__ABOUT THIS TASK__. In the listing that follows, locate the line containing "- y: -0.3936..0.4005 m" and the line containing "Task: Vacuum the". Retype exactly those two lines and every line between them, and nothing more.

__DATA EXTRACT__.
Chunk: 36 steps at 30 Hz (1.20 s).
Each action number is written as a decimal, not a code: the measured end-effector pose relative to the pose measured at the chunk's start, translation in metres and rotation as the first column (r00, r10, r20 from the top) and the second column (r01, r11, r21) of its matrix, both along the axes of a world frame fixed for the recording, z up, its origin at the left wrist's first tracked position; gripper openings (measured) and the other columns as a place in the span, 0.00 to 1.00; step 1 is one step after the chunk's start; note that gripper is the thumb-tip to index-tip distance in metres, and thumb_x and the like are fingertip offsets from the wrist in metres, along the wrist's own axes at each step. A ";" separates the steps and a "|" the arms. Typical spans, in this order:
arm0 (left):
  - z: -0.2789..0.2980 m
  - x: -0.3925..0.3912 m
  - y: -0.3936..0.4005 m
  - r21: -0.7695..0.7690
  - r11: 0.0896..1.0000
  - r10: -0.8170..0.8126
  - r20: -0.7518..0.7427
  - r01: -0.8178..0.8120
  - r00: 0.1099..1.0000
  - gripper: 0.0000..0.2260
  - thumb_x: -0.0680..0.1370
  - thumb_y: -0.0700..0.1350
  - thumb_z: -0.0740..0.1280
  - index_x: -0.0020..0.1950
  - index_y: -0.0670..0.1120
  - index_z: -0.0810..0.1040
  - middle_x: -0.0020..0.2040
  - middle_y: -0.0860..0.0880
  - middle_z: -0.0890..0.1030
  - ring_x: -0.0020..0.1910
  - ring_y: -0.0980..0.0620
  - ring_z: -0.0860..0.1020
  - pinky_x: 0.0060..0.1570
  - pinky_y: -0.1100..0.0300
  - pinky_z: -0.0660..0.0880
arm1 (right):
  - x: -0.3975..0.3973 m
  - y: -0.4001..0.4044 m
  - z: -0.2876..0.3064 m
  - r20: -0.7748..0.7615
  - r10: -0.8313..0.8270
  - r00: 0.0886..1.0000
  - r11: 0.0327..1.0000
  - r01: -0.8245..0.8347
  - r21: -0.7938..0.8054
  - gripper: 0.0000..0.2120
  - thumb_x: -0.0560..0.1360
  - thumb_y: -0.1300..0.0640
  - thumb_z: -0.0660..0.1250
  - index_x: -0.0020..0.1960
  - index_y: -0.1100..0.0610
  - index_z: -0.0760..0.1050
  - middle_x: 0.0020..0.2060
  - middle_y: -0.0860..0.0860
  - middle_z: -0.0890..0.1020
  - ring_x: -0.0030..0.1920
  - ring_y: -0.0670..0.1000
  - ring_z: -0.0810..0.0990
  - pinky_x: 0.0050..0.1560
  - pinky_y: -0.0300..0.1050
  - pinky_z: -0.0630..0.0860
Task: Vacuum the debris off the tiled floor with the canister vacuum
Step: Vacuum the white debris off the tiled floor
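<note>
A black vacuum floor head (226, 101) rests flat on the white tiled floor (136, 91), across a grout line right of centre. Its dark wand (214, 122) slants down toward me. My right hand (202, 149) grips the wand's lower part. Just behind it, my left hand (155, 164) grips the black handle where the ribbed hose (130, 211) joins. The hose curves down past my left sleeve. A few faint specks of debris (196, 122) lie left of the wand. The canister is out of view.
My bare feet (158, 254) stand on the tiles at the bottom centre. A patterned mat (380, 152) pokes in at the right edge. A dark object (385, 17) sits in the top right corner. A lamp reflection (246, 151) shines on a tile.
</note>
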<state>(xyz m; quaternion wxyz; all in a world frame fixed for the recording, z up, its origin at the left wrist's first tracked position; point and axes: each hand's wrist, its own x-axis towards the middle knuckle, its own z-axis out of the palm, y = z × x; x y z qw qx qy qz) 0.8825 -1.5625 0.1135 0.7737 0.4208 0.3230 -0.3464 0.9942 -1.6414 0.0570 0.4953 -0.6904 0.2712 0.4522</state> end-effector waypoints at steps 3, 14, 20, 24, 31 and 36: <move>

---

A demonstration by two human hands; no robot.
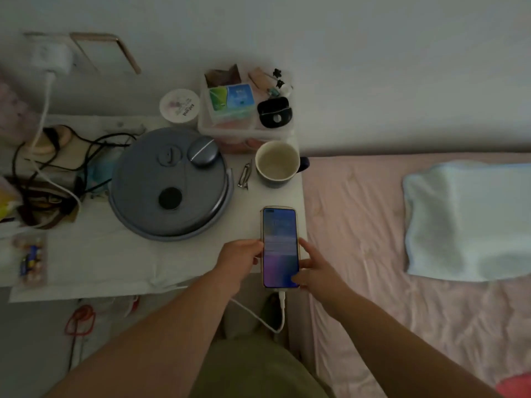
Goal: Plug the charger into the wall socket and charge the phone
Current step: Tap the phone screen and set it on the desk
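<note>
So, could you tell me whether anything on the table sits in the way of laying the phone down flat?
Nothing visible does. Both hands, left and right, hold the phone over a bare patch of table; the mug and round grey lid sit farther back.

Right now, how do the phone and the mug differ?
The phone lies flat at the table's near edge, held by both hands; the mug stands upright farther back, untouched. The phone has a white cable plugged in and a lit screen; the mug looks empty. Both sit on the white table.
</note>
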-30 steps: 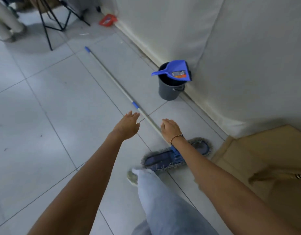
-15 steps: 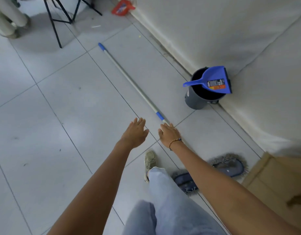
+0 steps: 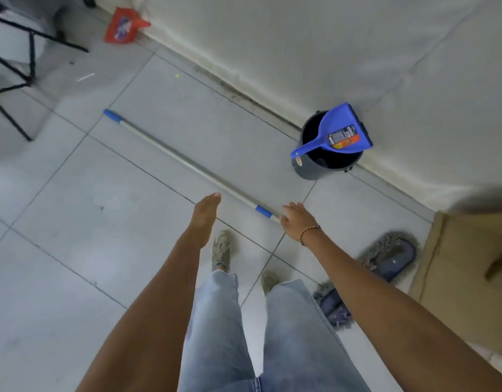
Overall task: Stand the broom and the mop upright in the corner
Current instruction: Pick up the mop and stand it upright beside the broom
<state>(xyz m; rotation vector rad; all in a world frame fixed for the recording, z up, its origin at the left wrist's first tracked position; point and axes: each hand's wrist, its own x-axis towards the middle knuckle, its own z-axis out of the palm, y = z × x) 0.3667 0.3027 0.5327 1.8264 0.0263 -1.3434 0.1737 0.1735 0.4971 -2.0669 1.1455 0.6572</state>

__ANSWER TO THIS PROBLEM__.
  - y: -0.3936..0.4005 m
  - r21: -0.7695..0.7690
  - r11: 0.0896..1.0000
  - r10: -0.8170..0.8126
  - r20: -0.7518..0.7427
  - r01: -0.8178..0.8120
  - r00: 0.1099..1.0000
  - gripper: 0.0000..0.2260
  - thumb_x: -0.0680..0.1370
  - thumb_y: -0.0700..0.1350
  - thumb_z: -0.0740..0.1280
  - index_x: -0.0020..0.1950
  - index_y: -0.0670..0.1120
  - index_z: -0.0810..0.1040
  - middle_x: -0.0020..0.2040
  - middle_y: -0.0860..0.0880
  - middle_z: -0.0890..0.1030
  - ring_x: -0.0020..0.1910
  - ring_y: -0.0980..0.0620
  - ring_z: -0.0860..0.1020
  - pinky_x: 0.0060..0.1570
  - pinky_y: -0.1100..0.0300
  - pinky_z: -0.0660..0.0880
arm1 (right):
  - x: -0.3975..0.3973 m
  - y: -0.4001..0.4044 m
  - z: -0.2876..0.3064 m
  - r20: -0.7748..0.7615
  - r10: -0.8313..0.8270
  - r00: 0.0886..1.0000
  - r11: 0.0327..1.0000
  - r01: -0.8245..0.8347
  - r21: -0.7938..0.8054
  - gripper: 0.0000..0.2120
  - thumb_x: -0.0560..0.1360
  - thumb_y: -0.1300..0.0640
  - thumb_z: -0.0660..0.1250
  - index_x: -0.0020..0.1960
  - index_y: -0.1100..0.0610
  - index_z: -0.0760..0.1050
  - middle_x: 0.0020..0.2060
  - middle_y: -0.0860..0.0860
  - middle_z: -0.0890..0.1020
  - ring_x: -0.0030..0.1920
  - ring_y: -0.0670..0.1000
  - ring_z: -0.0810..0.0990
  - pinky_x: 0.0050..0.1560
  - pinky_y: -0.0300..0.1050
  - pinky_z: -0.0630..0.0860
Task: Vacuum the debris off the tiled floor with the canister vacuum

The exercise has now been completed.